DIRECTIONS =>
Span requested from the data below: the line with "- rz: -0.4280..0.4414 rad" through the line with "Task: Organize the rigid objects", both included. Give only these lines again, exactly, and leave every picture out.

ENTRIES SHOWN =>
━━━━━━━━

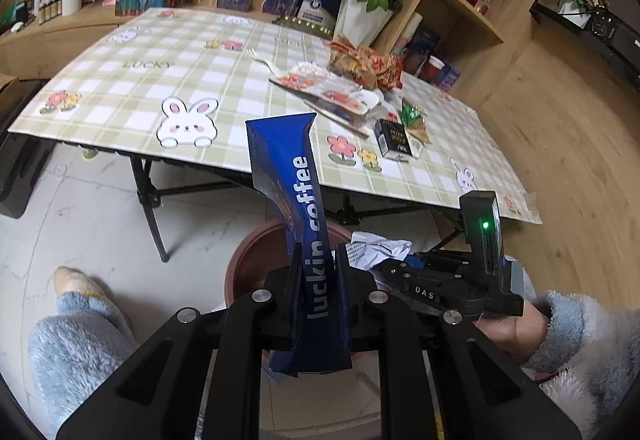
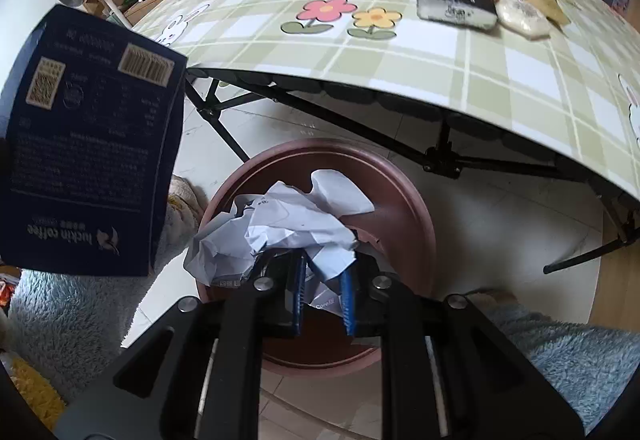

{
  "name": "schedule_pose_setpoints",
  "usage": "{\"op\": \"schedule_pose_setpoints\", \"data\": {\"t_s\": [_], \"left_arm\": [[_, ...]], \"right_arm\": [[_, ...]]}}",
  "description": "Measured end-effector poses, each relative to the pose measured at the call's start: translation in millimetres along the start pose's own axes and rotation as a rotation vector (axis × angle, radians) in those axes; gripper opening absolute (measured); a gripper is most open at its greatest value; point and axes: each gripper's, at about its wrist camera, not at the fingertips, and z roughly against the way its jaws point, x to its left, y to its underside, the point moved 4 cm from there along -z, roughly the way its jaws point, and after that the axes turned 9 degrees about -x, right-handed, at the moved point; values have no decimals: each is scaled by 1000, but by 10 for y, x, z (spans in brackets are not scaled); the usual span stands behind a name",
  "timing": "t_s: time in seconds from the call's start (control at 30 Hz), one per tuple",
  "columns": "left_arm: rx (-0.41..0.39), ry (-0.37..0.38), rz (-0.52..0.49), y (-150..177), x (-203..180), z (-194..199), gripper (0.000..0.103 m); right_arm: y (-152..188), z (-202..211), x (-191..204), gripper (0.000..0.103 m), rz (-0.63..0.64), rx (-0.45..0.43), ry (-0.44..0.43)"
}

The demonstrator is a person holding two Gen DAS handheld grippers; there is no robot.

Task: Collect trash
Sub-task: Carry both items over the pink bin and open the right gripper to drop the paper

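Your left gripper (image 1: 318, 260) clamps the coffee box (image 1: 296, 224) upright above the bin (image 2: 320, 199); right gripper (image 2: 320, 280), nearer the bin, grips paper (image 2: 288, 224).

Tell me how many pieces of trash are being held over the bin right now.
2. The left gripper holds the blue coffee box above the bin; the right gripper holds the crumpled white paper just over the bin's opening. More may lie hidden under the paper.

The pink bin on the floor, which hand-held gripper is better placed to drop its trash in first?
Probably the right hand-held gripper: its crumpled paper hangs directly over the pink bin. The left hand-held gripper holds the blue coffee box nearer the rim.
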Motion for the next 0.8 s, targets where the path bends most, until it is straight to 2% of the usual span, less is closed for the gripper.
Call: {"op": "schedule_pose_setpoints", "data": {"t_s": [0.13, 0.4, 0.47, 0.6, 0.77, 0.8], "left_arm": [[17, 1, -4, 26, -27, -51, 15], [33, -6, 7, 48, -20, -83, 15], [35, -6, 12, 49, -12, -90, 15], [39, -6, 12, 54, -16, -102, 15], [53, -4, 16, 74, -18, -134, 15], [59, -3, 20, 82, -11, -143, 15]], "right_arm": [[-42, -42, -29, 28, -8, 7, -10], [-52, 35, -34, 39, -13, -27, -23], [-54, 57, -22, 50, -11, -36, -27], [-69, 101, -20, 65, -2, -58, -30], [-112, 179, -43, 95, -3, -109, -15], [-133, 220, -51, 96, -6, -130, -13]]}}
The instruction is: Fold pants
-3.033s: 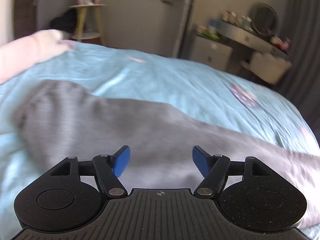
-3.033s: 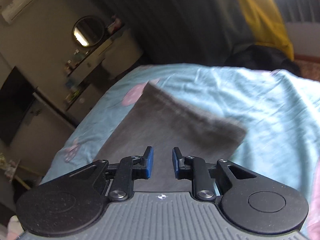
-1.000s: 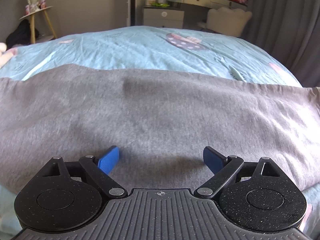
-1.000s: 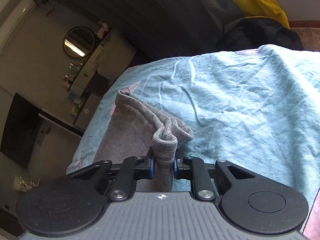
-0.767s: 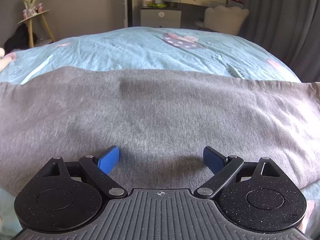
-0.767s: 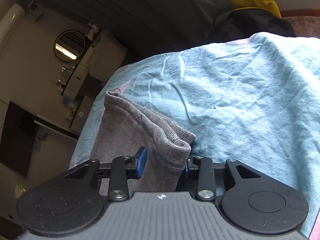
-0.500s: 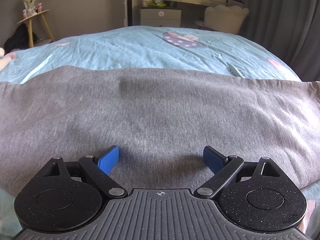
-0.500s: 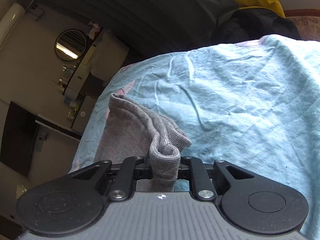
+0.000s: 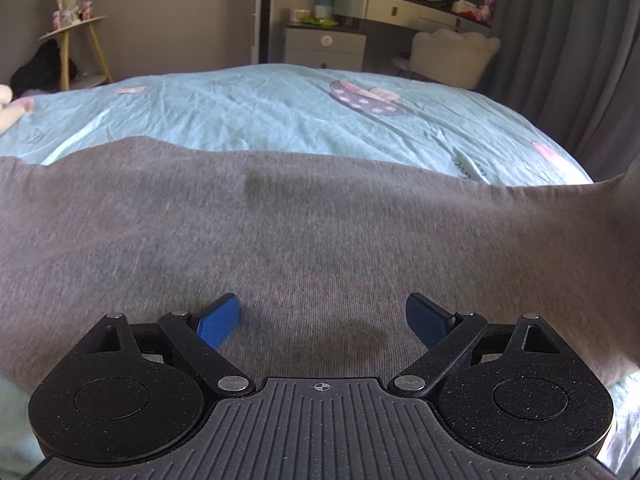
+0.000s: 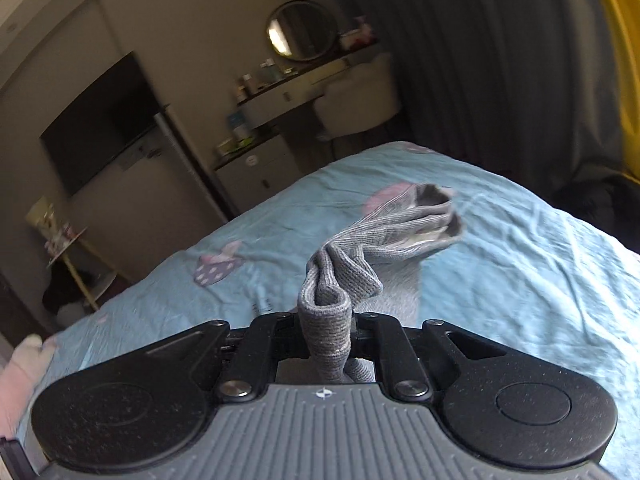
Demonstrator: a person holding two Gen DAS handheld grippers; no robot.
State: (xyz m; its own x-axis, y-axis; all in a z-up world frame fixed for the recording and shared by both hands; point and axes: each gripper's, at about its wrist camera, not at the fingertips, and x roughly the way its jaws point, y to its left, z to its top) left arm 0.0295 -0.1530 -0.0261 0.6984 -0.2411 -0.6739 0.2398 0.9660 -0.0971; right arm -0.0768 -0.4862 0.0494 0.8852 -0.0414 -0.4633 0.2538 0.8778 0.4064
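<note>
A: How do the jaws stand?

B: The left gripper (image 9: 322, 318) has its jaws spread wide, the blue pads (image 9: 219, 320) well apart and holding nothing. The right gripper (image 10: 325, 330) has its jaws pinched tight on the ribbed cuff (image 10: 326, 316) of the grey pants (image 9: 320, 240).

A: Where are the pants?

B: On the bed, over the light blue sheet (image 9: 260, 108). In the left wrist view they lie in a broad band from the left edge of the bed to the right edge, close to the near edge, flat and mostly smooth. Both blue pads hover just over the cloth or rest on it; I cannot tell which.

A: And the end the right one holds?

B: That cuff is bunched into a fold between the jaws and stands up above them. Beyond it the leg rises off the sheet, and the opening of a second cuff (image 10: 434, 196) hangs in the air, blurred.

A: Anything else on the bed?

B: The sheet has printed pictures, one a purple dotted shape (image 9: 366, 100) toward the far edge. A pink soft thing (image 10: 22, 364) shows at the left edge in the right wrist view; what it is I cannot tell.

A: And past the bed?

B: A dressing table (image 9: 412, 6) with a round mirror (image 10: 302, 30), a pale chair (image 9: 454, 52), a white drawer unit (image 9: 324, 46), grey curtains (image 9: 560, 40), and a small round side table (image 9: 74, 28) on yellow legs.
</note>
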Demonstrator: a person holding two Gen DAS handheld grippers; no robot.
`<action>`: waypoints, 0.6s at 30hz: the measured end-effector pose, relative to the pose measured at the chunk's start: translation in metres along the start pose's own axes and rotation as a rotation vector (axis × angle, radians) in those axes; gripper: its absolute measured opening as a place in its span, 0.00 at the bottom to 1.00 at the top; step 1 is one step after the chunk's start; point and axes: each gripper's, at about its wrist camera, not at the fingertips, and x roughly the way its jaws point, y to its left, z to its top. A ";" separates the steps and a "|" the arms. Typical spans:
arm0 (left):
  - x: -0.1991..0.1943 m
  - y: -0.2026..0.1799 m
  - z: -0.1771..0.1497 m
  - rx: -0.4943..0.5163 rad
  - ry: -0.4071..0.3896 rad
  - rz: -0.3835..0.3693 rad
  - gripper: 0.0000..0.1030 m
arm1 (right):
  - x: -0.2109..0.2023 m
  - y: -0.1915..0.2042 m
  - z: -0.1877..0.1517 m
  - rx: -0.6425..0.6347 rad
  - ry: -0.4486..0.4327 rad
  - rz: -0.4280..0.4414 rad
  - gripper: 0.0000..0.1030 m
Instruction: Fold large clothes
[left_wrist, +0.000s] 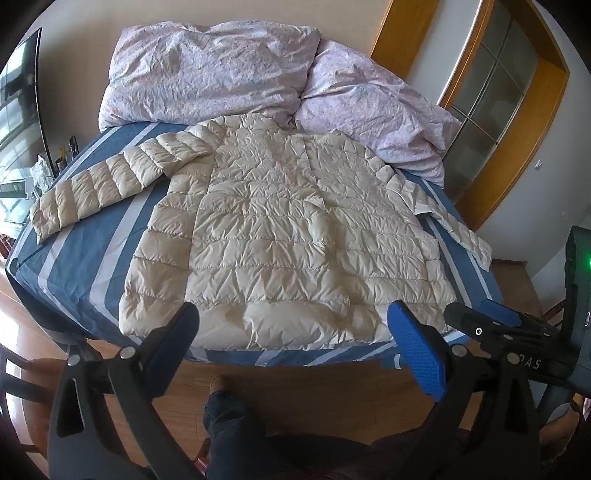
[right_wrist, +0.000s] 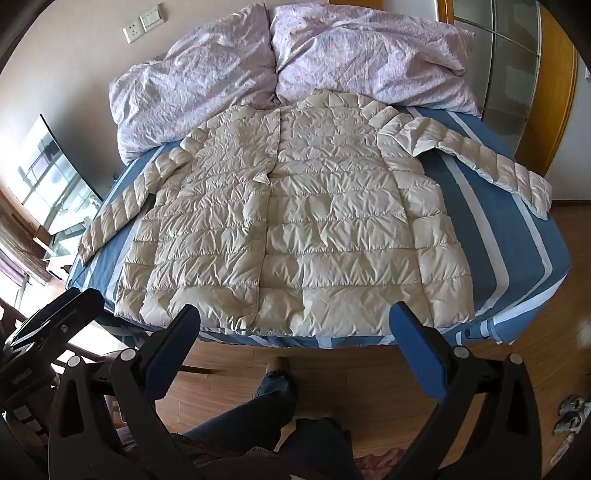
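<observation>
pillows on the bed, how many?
2. One pillow lies at the head of the bed on the left, the other pillow beside it on the right, both just above the jacket's collar.

A: Where is the jacket lying?
B: It is lying flat on the bed, sleeves reaching out to either side, hem toward the near edge.
A: And behind it?
B: Two pillows are sitting side by side at the far end, touching its collar. The floor is showing before the bed.
</observation>
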 end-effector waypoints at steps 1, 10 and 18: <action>0.000 0.000 0.000 0.000 0.000 0.000 0.98 | 0.000 0.000 0.000 0.000 0.000 0.000 0.99; 0.001 -0.001 0.000 0.003 0.005 -0.001 0.98 | 0.000 0.000 0.000 0.000 -0.001 0.000 0.99; 0.000 0.000 0.000 -0.003 0.000 0.002 0.98 | 0.000 -0.001 0.001 0.000 -0.001 -0.001 0.99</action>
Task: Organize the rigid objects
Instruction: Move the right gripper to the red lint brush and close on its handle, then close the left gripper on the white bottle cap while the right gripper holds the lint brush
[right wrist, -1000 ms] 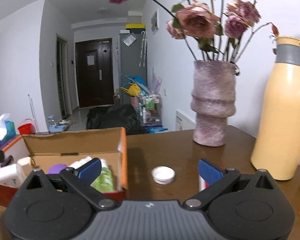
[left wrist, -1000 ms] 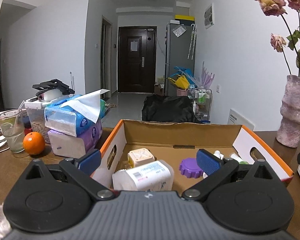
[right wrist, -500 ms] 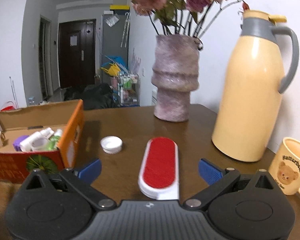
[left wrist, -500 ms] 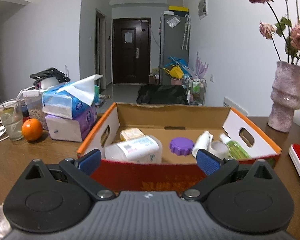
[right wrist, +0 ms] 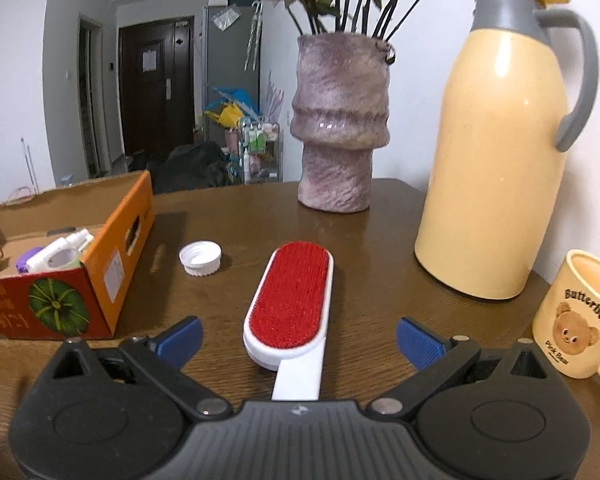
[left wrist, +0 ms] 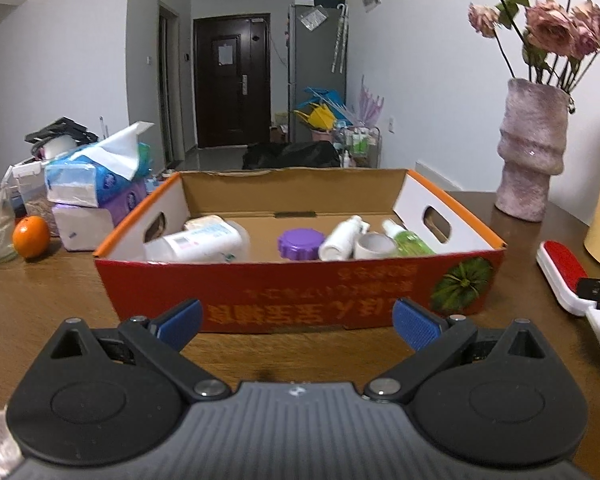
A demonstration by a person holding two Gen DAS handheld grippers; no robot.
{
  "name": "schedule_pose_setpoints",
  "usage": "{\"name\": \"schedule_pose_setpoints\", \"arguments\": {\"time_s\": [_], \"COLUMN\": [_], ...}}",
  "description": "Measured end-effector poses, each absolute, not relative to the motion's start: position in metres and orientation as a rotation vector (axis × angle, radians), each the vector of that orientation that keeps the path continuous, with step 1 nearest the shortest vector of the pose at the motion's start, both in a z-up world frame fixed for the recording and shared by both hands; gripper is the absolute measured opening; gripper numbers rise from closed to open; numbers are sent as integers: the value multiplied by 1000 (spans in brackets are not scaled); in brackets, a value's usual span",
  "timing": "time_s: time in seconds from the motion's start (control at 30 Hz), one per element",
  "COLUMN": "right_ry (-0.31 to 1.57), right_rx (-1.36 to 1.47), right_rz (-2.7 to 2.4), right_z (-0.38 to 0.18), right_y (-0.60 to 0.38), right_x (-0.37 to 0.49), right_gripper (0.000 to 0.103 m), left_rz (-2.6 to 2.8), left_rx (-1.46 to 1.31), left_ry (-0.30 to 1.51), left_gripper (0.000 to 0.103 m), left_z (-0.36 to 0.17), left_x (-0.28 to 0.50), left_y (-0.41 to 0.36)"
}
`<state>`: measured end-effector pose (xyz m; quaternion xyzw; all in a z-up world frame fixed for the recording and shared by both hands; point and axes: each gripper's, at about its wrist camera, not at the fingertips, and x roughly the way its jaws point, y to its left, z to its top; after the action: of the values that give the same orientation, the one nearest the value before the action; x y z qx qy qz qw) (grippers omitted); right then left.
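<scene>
Lint brush [right wrist: 290, 304]: red pad, white body, flat on the table [right wrist: 380, 240], straight ahead of my right claw [right wrist: 298, 340]; its handle end runs between my spread fingers and is hidden under the claw body. Right claw: wide, empty, level, low over the wood. White cap [right wrist: 200, 257]: ahead-left. Cardboard box [left wrist: 300, 288]: directly before my left claw [left wrist: 296, 320], near wall hiding the lower parts of its bottles. Left claw: wide, empty, level.

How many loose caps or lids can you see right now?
2: a purple lid inside the cardboard box, a white cap on the table beside it. Others may be hidden.
</scene>
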<state>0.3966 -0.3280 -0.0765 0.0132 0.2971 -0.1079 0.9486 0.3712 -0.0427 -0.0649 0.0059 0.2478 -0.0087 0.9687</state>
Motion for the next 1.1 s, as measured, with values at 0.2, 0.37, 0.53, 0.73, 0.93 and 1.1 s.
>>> {"name": "schedule_pose_setpoints", "arguments": {"time_s": [0.2,0.37,0.53,0.73,0.93,1.1], "right_ry": [685,746,710,594,541,519], "right_rx": [19,39,74,70,63,64], "right_rz": [-219,-171,-146,-121,-120,-132], "right_z": [-93,-100,-94,-74,-64,-60], "right_y": [-336,-339,-343,-348,-365,-387], "right_x": [435,457,449,424,402,389], "right_gripper": [86,59,55,55,55,55], "left_rz": [-29,-39,-55,-95,-135,-166], "left_rx": [12,14,14,20,14,17], "left_ry": [523,532,541,549,571,585], "left_gripper": [103,103,103,103,103,103], "left_z": [-70,-72,-72,-72,-73,-75], "left_x": [376,379,381,380,385,391], "left_y": [-62,-76,-89,-113,-138,-165]}}
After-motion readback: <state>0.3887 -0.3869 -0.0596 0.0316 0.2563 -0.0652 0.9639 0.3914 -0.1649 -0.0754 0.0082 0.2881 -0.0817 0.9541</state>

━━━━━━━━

OUTPUT FOR THIS TASK =>
  - rz: -0.4280..0.4414 rad
  - gripper: 0.0000..0.1030 m
Instruction: Fold large clothes
[left_wrist, +0.000s] 
[right_wrist, +0.000s] 
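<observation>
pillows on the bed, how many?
2. One pillow lies at the head of the bed on the left, the other pillow beside it on the right, both just above the jacket's collar.

A: Where is the jacket lying?
B: It is lying flat on the bed, sleeves reaching out to either side, hem toward the near edge.
A: And behind it?
B: Two pillows are sitting side by side at the far end, touching its collar. The floor is showing before the bed.
</observation>
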 end-effector waypoints at steps 1, 10 and 18: <action>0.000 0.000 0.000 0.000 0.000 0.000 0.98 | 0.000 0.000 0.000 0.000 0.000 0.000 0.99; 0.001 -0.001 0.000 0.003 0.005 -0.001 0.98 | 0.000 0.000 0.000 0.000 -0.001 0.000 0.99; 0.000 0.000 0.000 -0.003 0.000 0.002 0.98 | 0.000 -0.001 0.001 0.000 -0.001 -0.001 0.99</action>
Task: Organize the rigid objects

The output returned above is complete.